A essencialização da técnica ameaça o desabrigar, ameaça com a possibilidade de todo desabrigar emergir no requerer e tudo somente se apresentar no descobrimento da subsistência. O fazer humano nunca pode imediatamente ir ao encontro deste perigo. A empresa humana nunca pode sozinha banir este perigo. Mas, a meditação humana pode refletir sobre o fato de que tudo o que salva necessita de uma essência superior à do perigo, embora ao mesmo tempo a ela aparentada. (P93)
O papel da arte na essencialização da essência da técnica (P93)
Heidegger reflete sobre as belas artes e a sua relação com a técnica, lembrando que a τέχνη (tékhnē) também era o produzir do verdadeiro no belo, além disso, relaciona com πρόmos (prómos).

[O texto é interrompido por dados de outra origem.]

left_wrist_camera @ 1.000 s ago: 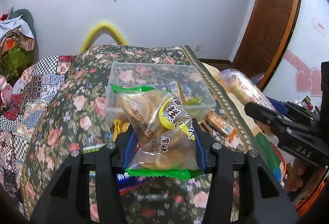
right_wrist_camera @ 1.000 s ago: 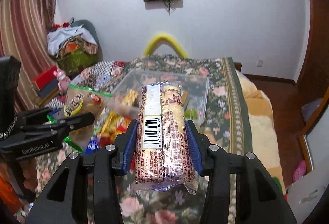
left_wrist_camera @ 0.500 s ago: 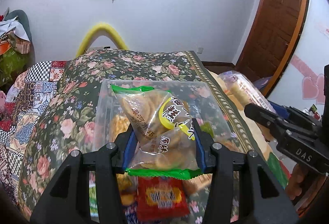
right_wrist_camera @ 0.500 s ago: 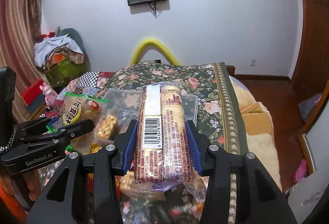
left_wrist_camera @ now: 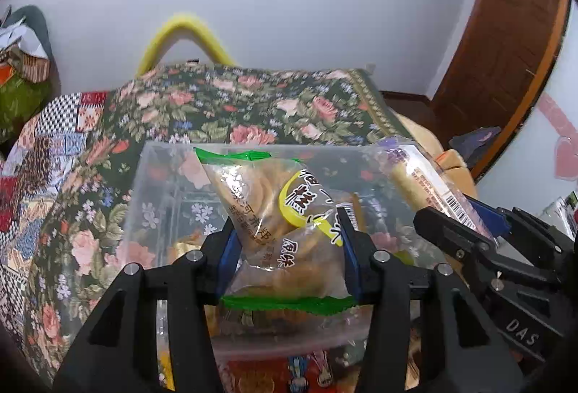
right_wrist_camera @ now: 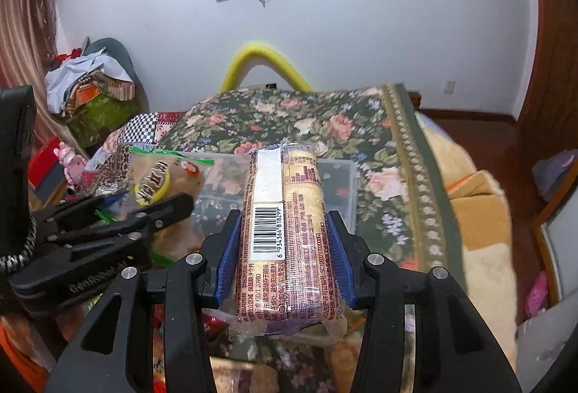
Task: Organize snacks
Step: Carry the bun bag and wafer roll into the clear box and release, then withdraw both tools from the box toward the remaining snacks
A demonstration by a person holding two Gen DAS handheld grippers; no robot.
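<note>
My left gripper (left_wrist_camera: pixel 287 248) is shut on a clear green-edged bag of biscuits (left_wrist_camera: pixel 274 212) and holds it above the clear plastic bin (left_wrist_camera: pixel 151 198) on the floral bed cover. My right gripper (right_wrist_camera: pixel 283 248) is shut on a long biscuit pack with a barcode (right_wrist_camera: pixel 285 241), held over the bin's right side (right_wrist_camera: pixel 343 190). The right gripper and its pack (left_wrist_camera: pixel 422 183) show at the right of the left wrist view. The left gripper with its bag (right_wrist_camera: pixel 159 180) shows at the left of the right wrist view. A few snacks lie inside the bin, mostly hidden.
Loose snack packs (left_wrist_camera: pixel 289 375) lie on the bed in front of the bin. A yellow arch (left_wrist_camera: pixel 184 28) stands at the bed's far end. Piled clothes (right_wrist_camera: pixel 90 82) sit at the left. A wooden door (left_wrist_camera: pixel 505 68) is at the right.
Both grippers have moved forward with their packs and now hang over the bin. The bin looks nearer and larger. The loose snacks have dropped to the bottom edge of both views.
</note>
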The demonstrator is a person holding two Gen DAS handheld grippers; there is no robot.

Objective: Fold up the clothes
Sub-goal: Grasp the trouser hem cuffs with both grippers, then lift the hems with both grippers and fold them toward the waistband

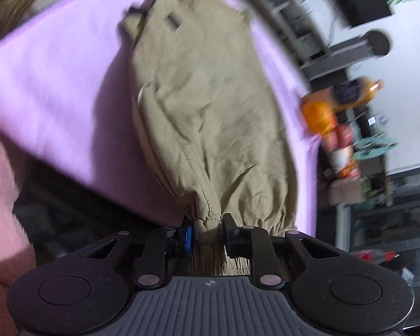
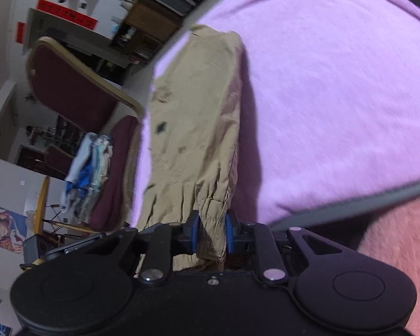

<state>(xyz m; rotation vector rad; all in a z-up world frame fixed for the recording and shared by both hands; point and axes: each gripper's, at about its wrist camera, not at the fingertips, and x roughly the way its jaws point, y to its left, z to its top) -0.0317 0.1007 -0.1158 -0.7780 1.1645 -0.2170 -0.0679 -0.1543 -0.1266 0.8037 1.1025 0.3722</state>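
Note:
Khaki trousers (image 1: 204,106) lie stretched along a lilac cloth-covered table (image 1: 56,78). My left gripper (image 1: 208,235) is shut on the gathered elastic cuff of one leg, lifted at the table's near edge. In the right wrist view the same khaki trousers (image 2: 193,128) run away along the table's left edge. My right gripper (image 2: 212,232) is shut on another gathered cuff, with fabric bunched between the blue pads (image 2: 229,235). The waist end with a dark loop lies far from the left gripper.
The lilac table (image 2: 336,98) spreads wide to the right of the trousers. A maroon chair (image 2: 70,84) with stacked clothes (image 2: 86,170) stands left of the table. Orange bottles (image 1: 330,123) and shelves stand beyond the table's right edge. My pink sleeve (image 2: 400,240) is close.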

Ela era um singular e múltiplo desabrigar. Ela era devota, πρόmos, isto é, adequada ao imperar e à guarda da verdade. (P94)
Ao buscar refletir sobre “o que era a arte”, nota que a τέχνη (techne) pertencia a ποίησις (poiesis), “ela era um desabrigar que levava e punha à luz”, ou seja, o poético leva o verdadeiro ao brilho
O poético perpassa essencializando toda arte, todo desabrigar do que é essencial para dentro do belo. (P95)
Heidegger reflete sobre como o desabrigar devem tomar as belas artes, nota que embora não saibamos se para a arte “está assegurada esta mais alta possibilidade de sua essência no seio do perigo extremo”, entretanto, precisamos vislumbrar a possibilidade de que “por todos os lugares a técnica se instale, até que num dia, passando por tudo o que é técnico, a essência da técnica se essencialize no acontecimento da verdade”.
“A essência da técnica não é nada de técnico”, sendo assim:
… a meditação essencial sobre a técnica e a discussão decisiva com ela devem acontecer num âmbito que, por um lado, está aparentado com a essência da técnica e, por outro lado, no entanto, é fundamentalmente diferente dela. Um tal âmbito é a arte, mas somente quando a meditação artística, por seu lado, não se trancar à constelação da verdade, pela qual questionamos. (P96)
Para Heidegger, vivemos uma crise de que “não experimentamos a essencialização da técnica diante da pura técnica, que não protegemos mais a essencialização da arte diante da pura estética”, nesse sentido, é necessário continuar se questionando sobre a essência da técnica para se chegar a essência da arte.